‘Faster than light’ may be a possibility?

‘Faster than light’ may be a possibility?

New Delhi: Whirring mysterious particles that are part of the massive experiments in the Large Hadron Collider at the European Organization for Nuclear Research, known by its French acronym CERN, may have upset century-old laws of physics that, among other things, make time travel impossible and keep the fastest moving objects slower than light.

As part of ongoing experiments, neutrinos, among the most mysterious constituents of matter, were sent through the ground from CERN on the Franco-Swiss border towards the Gran Sasso laboratory 732km away in Italy. Strangely, they seemed to show up nanoseconds earlier than they were supposed to.

“When an experiment finds an apparently unbelievable result and can find no artefact of the measurement to account for it, it’s normal procedure to invite broader scrutiny, and this is exactly what the OPERA collaboration is doing, it’s good scientific practice," CERN research director Sergio Bertolucci said in a press statement. “If this measurement is confirmed, it might change our view of physics, but we need to be sure that there are no other, more mundane, explanations. That will require independent measurements." OPERA refers to the Oscillation Project with Emulsion-tRacking Apparatus, the name of the experiment.

Naba Mondal, a particle physicist at the Tata Institute of Fundamental Research in Mumbai, said though the results were unprecedented, a more conclusive understanding of the phenomena would begin unfurling over the next three months.

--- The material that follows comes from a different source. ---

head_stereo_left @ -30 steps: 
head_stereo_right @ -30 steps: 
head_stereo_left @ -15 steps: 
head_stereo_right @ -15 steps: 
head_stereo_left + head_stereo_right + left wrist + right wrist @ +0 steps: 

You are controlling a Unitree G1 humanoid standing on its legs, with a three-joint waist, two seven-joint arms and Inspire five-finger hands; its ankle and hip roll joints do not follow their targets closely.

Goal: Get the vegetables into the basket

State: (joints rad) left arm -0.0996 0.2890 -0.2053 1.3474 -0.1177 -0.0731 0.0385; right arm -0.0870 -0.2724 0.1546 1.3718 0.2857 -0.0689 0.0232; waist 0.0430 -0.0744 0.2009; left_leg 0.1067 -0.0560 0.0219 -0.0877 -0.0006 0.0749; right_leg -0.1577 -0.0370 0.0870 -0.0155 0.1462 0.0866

“These are results that shake the foundations of physics. But the Fermilab (an underground laboratory in Illinois, the US, dedicated to neutrino studies) will perform independent evaluations. That should hopefully be out in the next three or four months and give us a clearer view of any experimental errors," he said.

Experimental errors may creep in from the inherent uncertainties in measurement methods to evaluate neutrino speeds, according to scientists associated with the experiment. “We have established synchronization between CERN and Gran Sasso that gives us nanosecond accuracy, and we’ve measured the distance between the two sites to 20 centimetres," said Dario Autiero, among the researchers involved in the study. “Although our measurements have low systematic uncertainty and high statistical accuracy, and we place great confidence in our results, we’re looking forward to comparing them with those from other experiments."

The intriguing results were put up on arxiv.org, a respectable online repository of particle physics experiments that allows experts from across the world to review and evaluate the results of experiments. Research results that stand these tests then make their way to formal published journals.

The OPERA experiment was inaugurated in 2006, with the main goal of studying how neutrinos morph into various avatars as they travel through space. According to Einstein’s theories, the faster a particle travels, the heavier it becomes, and as it approaches the speed of light, it becomes infinitely heavier. However, neutrinos are strange quirky offshoots of the formation of matter that were initially thought to be massless, and travelling at the speed of light. However, for even neutrinos to travel faster than light—at 380,000 km per second—was still a theoretical impossibility.

Mondal added CERN experiments weren’t really looking for neutrinos. “This is almost like an accidental discovery. That is what makes this so surprising. Because a consortium of scientists has evaluated the data over months, chances of them making a mistake are extremely slim," he said.